Les pour et les contre

 

Le protectionnisme est une arme à double tranchant. Tant son utilisation intelligente dans un contexte de développement économique du pays peut être bénéfique, tant le super-protectionnisme déconnecte le pays de l’évolution mondiale. Ainsi, cette politique permet une plus grande sécurité de l’emploi dans certains domaines. Non ouvertes à la concurrence mondiale, les entreprises peuvent prétende à une plus grande longévité. En fait, le protectionnisme est supposé assurer la stabilité des industries nationales. Dans certains cas, il permet le développement économique de l'Etat qui le met en pratique. Cependant, le protectionnisme doit faire partie d’une stratégie de développement économique. Sans une vision à long terme, il peut contribuer à une baisse de  la variété de produits de consommation contrairement au libre-échange.

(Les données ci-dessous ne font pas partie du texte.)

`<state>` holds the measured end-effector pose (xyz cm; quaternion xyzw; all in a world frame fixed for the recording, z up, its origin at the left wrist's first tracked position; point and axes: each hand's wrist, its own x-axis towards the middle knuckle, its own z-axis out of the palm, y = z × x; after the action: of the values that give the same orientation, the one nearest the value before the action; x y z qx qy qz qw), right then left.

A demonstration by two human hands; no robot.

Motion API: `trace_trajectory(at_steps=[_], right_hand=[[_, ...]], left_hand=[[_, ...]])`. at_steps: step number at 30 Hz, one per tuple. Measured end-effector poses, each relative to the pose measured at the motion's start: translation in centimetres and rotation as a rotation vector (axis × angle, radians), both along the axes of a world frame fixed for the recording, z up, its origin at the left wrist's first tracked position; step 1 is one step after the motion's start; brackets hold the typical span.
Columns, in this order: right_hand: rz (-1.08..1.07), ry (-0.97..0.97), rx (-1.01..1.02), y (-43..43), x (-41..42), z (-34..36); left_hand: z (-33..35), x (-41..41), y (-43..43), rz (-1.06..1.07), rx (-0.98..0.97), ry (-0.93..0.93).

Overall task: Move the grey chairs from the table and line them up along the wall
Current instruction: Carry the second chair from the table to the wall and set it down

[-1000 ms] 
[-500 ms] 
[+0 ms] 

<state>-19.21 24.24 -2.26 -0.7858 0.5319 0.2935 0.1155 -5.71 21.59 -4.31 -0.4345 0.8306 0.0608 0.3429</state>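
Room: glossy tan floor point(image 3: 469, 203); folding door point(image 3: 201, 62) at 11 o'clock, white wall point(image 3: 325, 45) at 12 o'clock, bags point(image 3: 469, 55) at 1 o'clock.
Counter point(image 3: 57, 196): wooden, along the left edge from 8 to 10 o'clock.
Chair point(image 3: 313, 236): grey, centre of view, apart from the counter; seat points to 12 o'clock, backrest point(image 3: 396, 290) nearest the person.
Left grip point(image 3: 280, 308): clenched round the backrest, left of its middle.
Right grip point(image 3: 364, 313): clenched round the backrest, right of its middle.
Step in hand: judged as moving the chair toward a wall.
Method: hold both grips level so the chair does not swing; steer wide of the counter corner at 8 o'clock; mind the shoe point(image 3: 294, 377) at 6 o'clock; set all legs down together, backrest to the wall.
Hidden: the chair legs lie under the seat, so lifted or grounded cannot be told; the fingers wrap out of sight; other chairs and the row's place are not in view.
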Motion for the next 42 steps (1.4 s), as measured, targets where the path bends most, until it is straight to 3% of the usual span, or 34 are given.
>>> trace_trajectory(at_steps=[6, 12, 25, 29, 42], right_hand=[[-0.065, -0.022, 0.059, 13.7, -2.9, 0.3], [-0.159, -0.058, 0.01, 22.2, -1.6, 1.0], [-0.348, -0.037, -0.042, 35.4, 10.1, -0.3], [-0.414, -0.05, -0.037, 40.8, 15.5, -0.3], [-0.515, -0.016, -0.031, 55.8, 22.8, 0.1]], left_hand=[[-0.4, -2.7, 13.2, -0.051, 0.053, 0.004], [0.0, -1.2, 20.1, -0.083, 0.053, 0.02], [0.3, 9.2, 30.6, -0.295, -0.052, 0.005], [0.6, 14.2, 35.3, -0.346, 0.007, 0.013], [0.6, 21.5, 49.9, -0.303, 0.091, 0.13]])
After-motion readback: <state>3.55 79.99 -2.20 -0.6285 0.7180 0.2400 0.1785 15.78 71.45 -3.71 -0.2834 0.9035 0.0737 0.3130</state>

En revanche, le protectionnisme peut être appliqué à certains secteurs dans lesquels le pays compte se spécialiser. 

 

Pas que des mesures douanières!

 

Si la forme la plus visible du protectionnisme est la mise en place de barrières douanières d’autres mesures non tarifaires sont beaucoup plus contraignantes. Il s’agit de lourdeurs administratives pour l’importation ou de normes techniques et sanitaires. A titre d’exemple, dans l’agriculture, certains produits sont soumis à des normes de calibrage très strictes. En outre, un pays peut instituer dans les politiques de passation des marchés publics une préférence pour les produits fabriqués localement ou un quota d’entreprises locales.